YOUR GOAL> Pick every line from the data that holds the word "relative".

DATA SECTION>
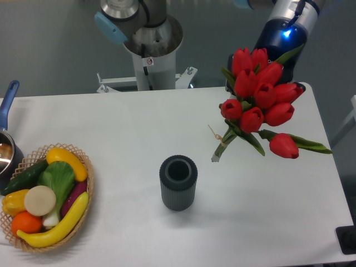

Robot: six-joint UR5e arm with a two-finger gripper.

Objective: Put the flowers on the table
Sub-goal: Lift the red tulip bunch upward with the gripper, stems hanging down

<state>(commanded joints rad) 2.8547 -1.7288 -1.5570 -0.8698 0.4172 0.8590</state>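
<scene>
The flowers (261,103) are a bunch of red tulips with green stems, tied with tan string, at the right back of the white table (111,128). The bunch is tilted, with the heads up toward the arm and the stem ends low, close to the tabletop; I cannot tell if they touch it. My gripper (264,73) is right behind the tulip heads, below the blue wrist. Its fingers are mostly hidden by the blooms, and it appears shut on the bunch.
A dark grey ribbed vase (178,182) stands upright at the table's middle front, left of the stem ends. A wicker basket of produce (50,197) sits at the front left, with a blue-handled pot (5,150) behind it. The arm's base (150,50) stands behind the table.
</scene>
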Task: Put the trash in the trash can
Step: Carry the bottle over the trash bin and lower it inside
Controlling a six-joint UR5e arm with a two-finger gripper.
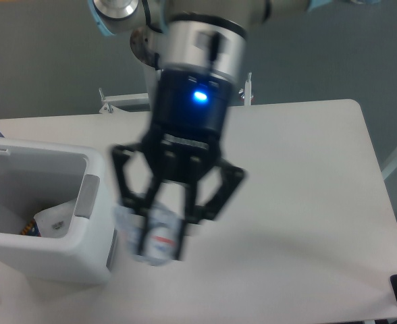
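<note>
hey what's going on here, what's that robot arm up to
The arm's gripper is shut on the crushed plastic bottle, held off the table just right of the white trash can. The picture is motion-blurred, so the arm is on the move. A crumpled white packet already lies inside the can, with something small and colored beside it. The bottle is not over the can's opening yet.

Robotics lab; UR5e arm at white table
</note>
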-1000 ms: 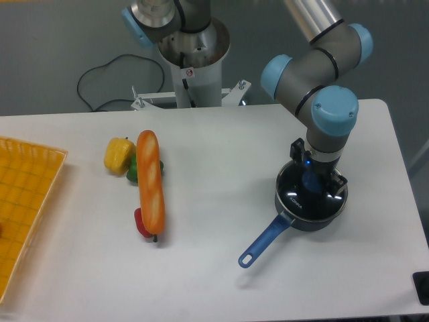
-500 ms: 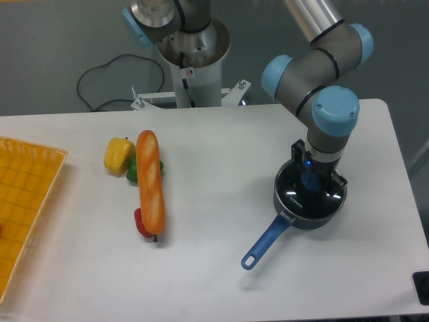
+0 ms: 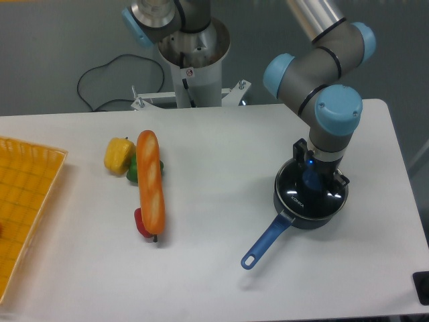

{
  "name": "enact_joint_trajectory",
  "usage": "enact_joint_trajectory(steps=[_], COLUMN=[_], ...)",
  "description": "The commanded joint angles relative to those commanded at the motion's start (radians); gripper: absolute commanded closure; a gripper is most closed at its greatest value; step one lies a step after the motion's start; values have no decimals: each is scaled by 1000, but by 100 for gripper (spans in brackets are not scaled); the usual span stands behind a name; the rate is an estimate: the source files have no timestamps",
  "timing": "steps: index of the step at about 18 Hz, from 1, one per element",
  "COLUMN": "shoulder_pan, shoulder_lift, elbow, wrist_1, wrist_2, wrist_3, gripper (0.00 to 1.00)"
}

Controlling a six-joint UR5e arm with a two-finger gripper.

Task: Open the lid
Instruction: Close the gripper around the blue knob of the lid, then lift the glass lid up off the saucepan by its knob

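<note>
even bright overhead light, soft short shadows (faint), sharp focus, mild graininess

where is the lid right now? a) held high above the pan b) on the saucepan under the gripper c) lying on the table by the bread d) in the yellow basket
b: the lid sits on the saucepan, with the gripper down at its blue knob; whether the fingers are closed on the knob cannot be told.

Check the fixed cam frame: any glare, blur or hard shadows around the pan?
Camera view: sharp, evenly lit, no motion blur. Soft shadow under the saucepan handle. Small glints on the lid, lettering readable. The gripper hides the knob.
</note>
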Motion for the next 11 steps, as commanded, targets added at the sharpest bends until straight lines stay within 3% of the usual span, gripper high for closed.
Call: enact_joint_trajectory(steps=[8, 11], shoulder_pan=[0, -3], shoulder_lift=[18, 34], elbow=[9, 23], wrist_1=[-31, -71], wrist_2=[-11, -14], wrist_3=[0, 0], gripper=[39, 39])
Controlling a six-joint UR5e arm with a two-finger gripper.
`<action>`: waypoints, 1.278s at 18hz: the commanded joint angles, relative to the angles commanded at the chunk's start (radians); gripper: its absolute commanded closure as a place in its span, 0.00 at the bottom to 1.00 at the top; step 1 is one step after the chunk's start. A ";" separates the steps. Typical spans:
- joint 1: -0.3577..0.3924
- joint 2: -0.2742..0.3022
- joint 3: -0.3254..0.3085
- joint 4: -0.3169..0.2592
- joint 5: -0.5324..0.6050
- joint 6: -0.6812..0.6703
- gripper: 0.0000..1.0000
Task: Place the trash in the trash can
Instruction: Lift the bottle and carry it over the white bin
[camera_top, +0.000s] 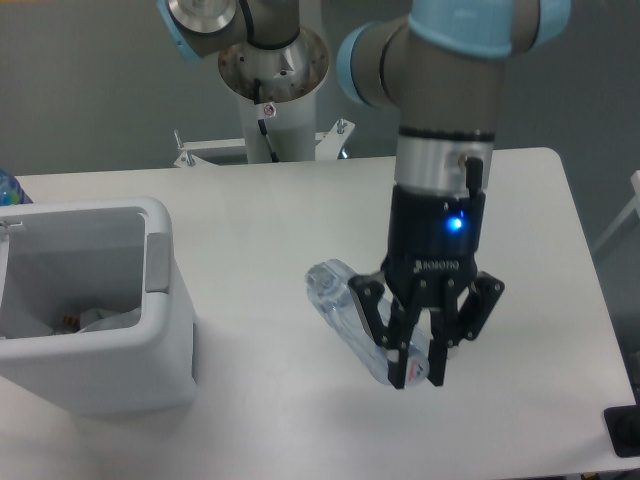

SOLUTION>
  "description": "The commanded joint angles relative to those commanded at the motion's start (radians); gripper: absolute commanded closure; a gripper is most closed at its greatest value; step one lies a step after the motion's start; values have no decimals: each is scaled by 1000, but by 100 for gripper (spans in brackets are not scaled); the usual span stands behind a name; the rate is an estimate: the source files have no timestamps",
`<action>`: waypoints, 1.278s at 18hz: the commanded joint angles, relative to the angles commanded at the chunk's start (radians); gripper: its absolute commanded closure as a place in its span, 0.00 at the bottom to 1.00 at the top; step 1 is one step after the chunk's start. A ";" separates the steps. Typical spans:

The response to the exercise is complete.